Perhaps it had wrongly attributed to itself the role of the sole custodian of
the fortunes of university education in Nigeria all along. It would have been a
wrong attribution because higher education (or even university education) is
too important to be the sole responsibility of academics. Education as a whole
is a national priority, and while ASUU may have assumed the mantle of responsibility
for its upper reaches because no one else cared enough, it handled that
responsibility in a manner that isolated other critical stakeholders in the
struggle to ensure that it achieved the level of prioritization it deserved.
Some of these critical stakeholders include parents and guardians, students and
young graduates, labour and employers. In short, voters. The rich and the
powerful whom ASUU takes on in its ritual fights do not matter here: public
education at all levels had collapsed long ago because their children and wards
do not go to school in government schools or in Nigeria.

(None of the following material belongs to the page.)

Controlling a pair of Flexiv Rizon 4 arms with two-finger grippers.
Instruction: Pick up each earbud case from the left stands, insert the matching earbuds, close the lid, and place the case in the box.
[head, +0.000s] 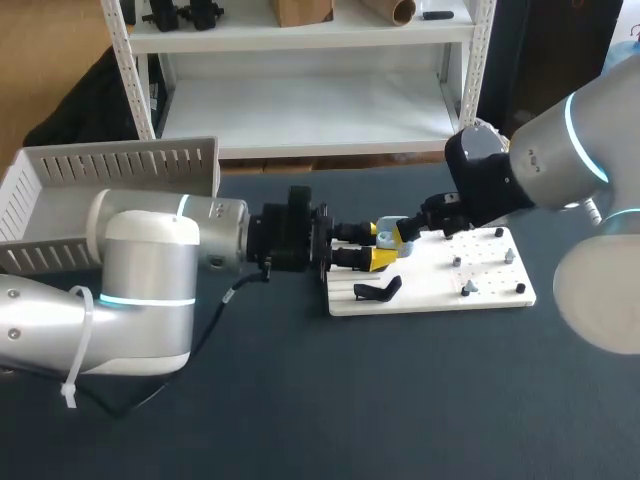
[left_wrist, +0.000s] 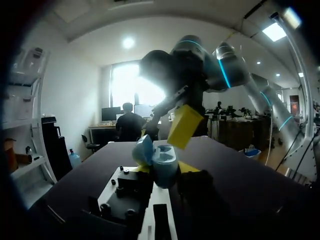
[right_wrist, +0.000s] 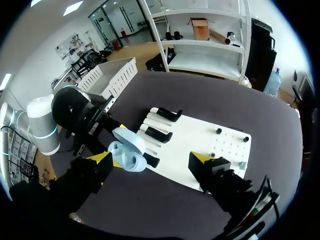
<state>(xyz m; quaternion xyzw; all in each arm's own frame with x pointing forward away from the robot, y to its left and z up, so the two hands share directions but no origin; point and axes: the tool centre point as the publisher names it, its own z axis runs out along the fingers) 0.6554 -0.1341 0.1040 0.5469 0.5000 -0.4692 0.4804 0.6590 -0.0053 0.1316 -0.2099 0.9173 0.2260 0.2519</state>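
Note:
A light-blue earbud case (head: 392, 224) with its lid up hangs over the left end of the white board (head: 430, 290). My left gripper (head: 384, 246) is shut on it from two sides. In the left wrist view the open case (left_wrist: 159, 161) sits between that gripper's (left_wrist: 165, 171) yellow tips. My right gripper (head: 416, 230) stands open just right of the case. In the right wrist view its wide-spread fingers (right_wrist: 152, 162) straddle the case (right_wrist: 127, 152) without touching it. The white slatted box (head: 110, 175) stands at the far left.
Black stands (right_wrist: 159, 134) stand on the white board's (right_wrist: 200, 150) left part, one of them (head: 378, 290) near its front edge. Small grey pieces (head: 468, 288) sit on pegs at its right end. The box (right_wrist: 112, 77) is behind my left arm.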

The faulty assumption of sole custody for the fortunes of
university education left ASUU alone at the mercy of a formidable opponent in
government. Governments which should ordinarily show sensitivity to public
opinion and appropriate respect for the requirements of development such as
mass and high quality education ought to have come to office on the back of
mandates from the public. Whether they do or not, most governments in Nigeria
do not feel any major urge to invest public funds around priorities such as
quality education at all elves. For most of them, but particularly for the
federal government, ASUU is a nuisance that surfaces every now and then to ask
for a little more and make politicians look bad. State governments which
establish universities as status symbols have no interest in building a stock
of knowledge and producing quality graduates. They cannot, therefore, be
bothered over having to spend more and more on university teachers’ salaries.

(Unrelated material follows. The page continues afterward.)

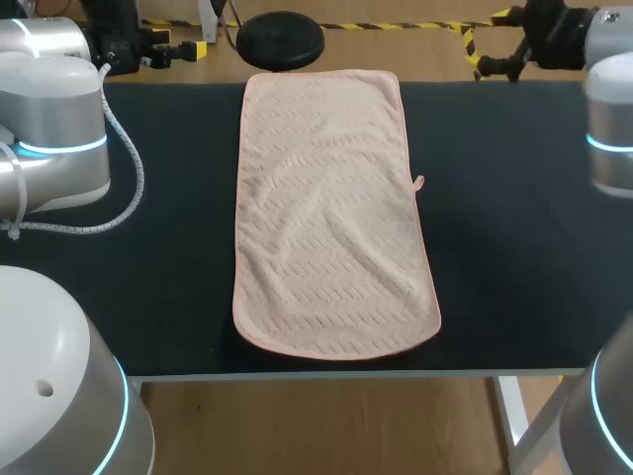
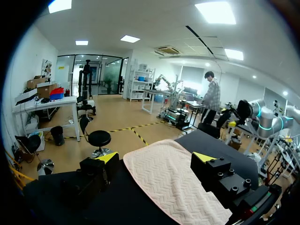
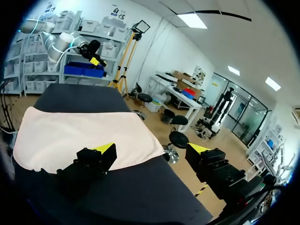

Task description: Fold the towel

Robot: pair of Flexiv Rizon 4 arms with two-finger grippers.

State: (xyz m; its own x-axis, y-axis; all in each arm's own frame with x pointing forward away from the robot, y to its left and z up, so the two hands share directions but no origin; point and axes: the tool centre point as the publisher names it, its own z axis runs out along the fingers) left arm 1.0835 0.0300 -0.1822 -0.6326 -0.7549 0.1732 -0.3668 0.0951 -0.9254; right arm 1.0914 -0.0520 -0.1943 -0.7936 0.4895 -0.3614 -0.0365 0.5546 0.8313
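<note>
Down the middle of the worktop [image 1: 514, 247], the towel [image 1: 331, 218] lies flat; at its far corners, left gripper [image 2: 155, 157] and right gripper [image 3: 151, 148], the 2 open and empty.

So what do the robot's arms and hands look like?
The left arm and right arm are fat, round and silver-white with glowing blue rings. A white curly cable runs along the left one. The left gripper and right gripper have blocky black fingers with yellow tips.

The pale pink, herringbone-woven towel [image 1: 331, 213] lies unfolded and slightly rumpled across the middle of the table [image 1: 514, 247], reaching from its far edge almost to its near edge, a small loop [image 1: 419, 182] on its right side.
</note>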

What ASUU should do is not resume at all, at all cost. If
it genuinely believes that its 1999 Agreement with the federal government
represents an irreduceable minimum for turning around the fortunes of
universities, it should insist on full implementation, and nothing less. Let
this fight be taken up by the Nigerian people, and anyone interested in
resolving the crisis in our higher education should get involved in insisting
that government honours the 1999 Agreement, and not that ASUU abandons it now and
resumes to fight for it another time. This should be the point of a final
stand. If this administration can resist having to respond to genuine demands
that children of the depleting middle class and the poor should go to good
universities in Nigeria paid for by public resources, let it deal with public
opinion. If public opinion can be manipulated by government to force ASUU to
abdicate, it will not hold ASUU hostage longer than ASUU can make the case that
resuming for crumbs will not be in anyone’s interests.
Capitulation will be what ASUU will do if it resumes now.

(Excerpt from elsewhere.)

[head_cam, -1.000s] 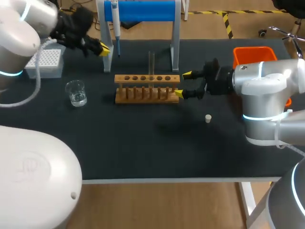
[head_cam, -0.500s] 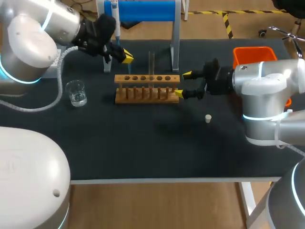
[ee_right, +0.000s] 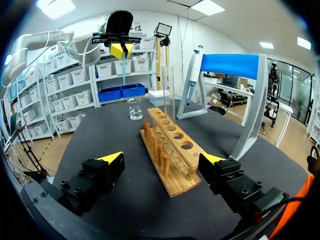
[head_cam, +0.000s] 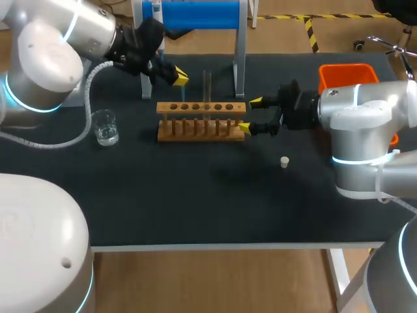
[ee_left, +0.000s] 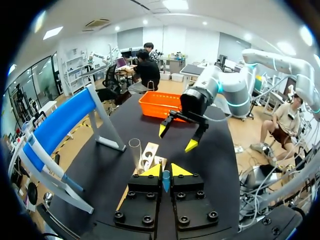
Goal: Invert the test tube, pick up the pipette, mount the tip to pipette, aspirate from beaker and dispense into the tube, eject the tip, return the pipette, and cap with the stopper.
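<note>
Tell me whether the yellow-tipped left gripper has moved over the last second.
Yes: the left gripper, shut on a blue pipette tip, moved rightward toward the wooden test-tube rack.

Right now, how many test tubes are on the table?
1. The test tube stands upright in the wooden rack, in a middle hole; the other holes look empty.

A clear glass test tube [head_cam: 207, 83] stands upright, mouth up, in one of the middle holes of the wooden rack [head_cam: 201, 121] on the dark worktop [head_cam: 195, 195]. The pipette [ee_right: 193, 70] hangs upright on the blue-topped stand [ee_right: 230, 65] behind the rack. A pale blue tip [ee_left: 166, 181] is pinched between the fingers of the left hand [ee_left: 162, 170] and points down, near the rack's end on the beaker's side. The small glass beaker [head_cam: 104, 127], holding a little clear liquid, sits apart from that end. The white stopper [head_cam: 285, 162] lies on the worktop near the other end.
</note>
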You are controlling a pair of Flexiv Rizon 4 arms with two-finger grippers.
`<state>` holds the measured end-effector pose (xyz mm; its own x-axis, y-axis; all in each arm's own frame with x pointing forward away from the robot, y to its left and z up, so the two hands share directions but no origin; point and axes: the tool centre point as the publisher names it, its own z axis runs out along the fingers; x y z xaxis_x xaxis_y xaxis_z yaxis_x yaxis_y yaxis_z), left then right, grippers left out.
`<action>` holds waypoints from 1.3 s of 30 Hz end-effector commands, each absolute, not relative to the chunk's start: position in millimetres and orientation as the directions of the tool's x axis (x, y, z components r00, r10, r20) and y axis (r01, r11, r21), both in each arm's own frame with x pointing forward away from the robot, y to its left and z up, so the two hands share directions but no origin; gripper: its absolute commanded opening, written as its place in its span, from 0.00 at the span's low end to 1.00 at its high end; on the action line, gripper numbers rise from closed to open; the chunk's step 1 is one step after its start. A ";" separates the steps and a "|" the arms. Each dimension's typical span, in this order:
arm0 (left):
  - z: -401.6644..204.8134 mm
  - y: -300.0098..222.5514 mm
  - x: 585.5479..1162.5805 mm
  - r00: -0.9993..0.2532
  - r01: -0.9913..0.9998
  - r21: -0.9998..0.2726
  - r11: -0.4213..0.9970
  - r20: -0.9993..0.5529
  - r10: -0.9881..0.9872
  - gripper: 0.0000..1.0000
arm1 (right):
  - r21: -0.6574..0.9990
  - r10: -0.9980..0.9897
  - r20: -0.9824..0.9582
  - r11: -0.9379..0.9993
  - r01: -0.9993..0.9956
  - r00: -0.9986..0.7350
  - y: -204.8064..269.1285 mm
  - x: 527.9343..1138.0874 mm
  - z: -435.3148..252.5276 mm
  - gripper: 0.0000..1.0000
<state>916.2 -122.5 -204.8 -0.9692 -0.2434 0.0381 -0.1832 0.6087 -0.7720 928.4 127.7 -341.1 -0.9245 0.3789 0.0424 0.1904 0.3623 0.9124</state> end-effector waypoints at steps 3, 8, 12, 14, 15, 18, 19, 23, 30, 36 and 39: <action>-204.8 -121.0 915.0 -0.969 -0.184 -0.772 0.609 0.039 -0.243 0.00 | 0.913 0.379 0.042 0.362 0.190 -0.925 127.1 928.4 -341.3 1.00; -204.8 -121.0 915.0 -0.969 -0.184 -0.772 0.609 0.039 -0.243 0.00 | 0.913 0.379 0.042 0.362 0.190 -0.925 127.1 928.4 -341.3 1.00; -204.8 -121.0 915.0 -0.969 -0.184 -0.772 0.609 0.039 -0.243 0.00 | 0.913 0.379 0.042 0.362 0.190 -0.925 127.1 928.4 -341.3 1.00; -204.8 -121.0 915.0 -0.969 -0.184 -0.772 0.609 0.039 -0.243 0.00 | 0.913 0.379 0.042 0.362 0.190 -0.925 127.1 928.4 -341.3 1.00; -204.8 -121.0 915.0 -0.969 -0.184 -0.772 0.609 0.039 -0.243 0.00 | 0.917 0.378 0.042 0.354 0.186 -0.925 124.8 925.4 -337.7 1.00; -204.8 -121.0 915.0 -0.969 -0.184 -0.772 0.609 0.039 -0.243 0.00 | 0.931 0.357 0.039 0.327 0.164 -0.933 120.4 914.4 -326.6 1.00; -204.8 -121.0 915.0 -0.969 -0.184 -0.772 0.609 0.039 -0.243 0.00 | 0.935 0.346 0.033 0.320 0.151 -0.938 119.6 910.7 -322.9 1.00; -204.8 -121.0 915.0 -0.969 -0.184 -0.772 0.609 0.039 -0.243 0.00 | 0.957 0.285 0.018 0.272 0.099 -0.958 120.0 895.7 -305.9 1.00; -204.8 -121.0 915.0 -0.969 -0.184 -0.772 0.609 0.039 -0.243 0.00 | 0.983 0.159 -0.012 0.180 0.017 -0.987 132.9 876.2 -279.7 1.00; -204.8 -121.0 915.0 -0.969 -0.184 -0.772 0.609 0.039 -0.243 0.00 | 0.988 0.095 -0.039 0.149 -0.024 -0.995 147.4 867.0 -269.0 1.00; -204.8 -121.0 915.0 -0.969 -0.184 -0.772 0.609 0.039 -0.243 0.00 | 0.990 0.061 -0.051 0.131 -0.043 -0.997 157.1 862.1 -263.9 1.00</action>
<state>914.6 -121.4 -205.7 -0.9690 -0.2444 0.0366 -0.1822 0.6063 -0.7741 858.5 152.2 -264.0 -0.9957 0.0775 -0.0505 -0.0395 0.1376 0.9897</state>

It will lose the remnant of credibility it has as a vanguard in the fight to
make the state more responsive and responsible to the needs of the Nigerian
people. If university teachers resume now, after telling the world that the
system had collapsed, they will not ask us to join in the fight for a collapsed
system again. A few people may clap. But they will curse ASUU if in the next
year or two, it comes out asking for a little more.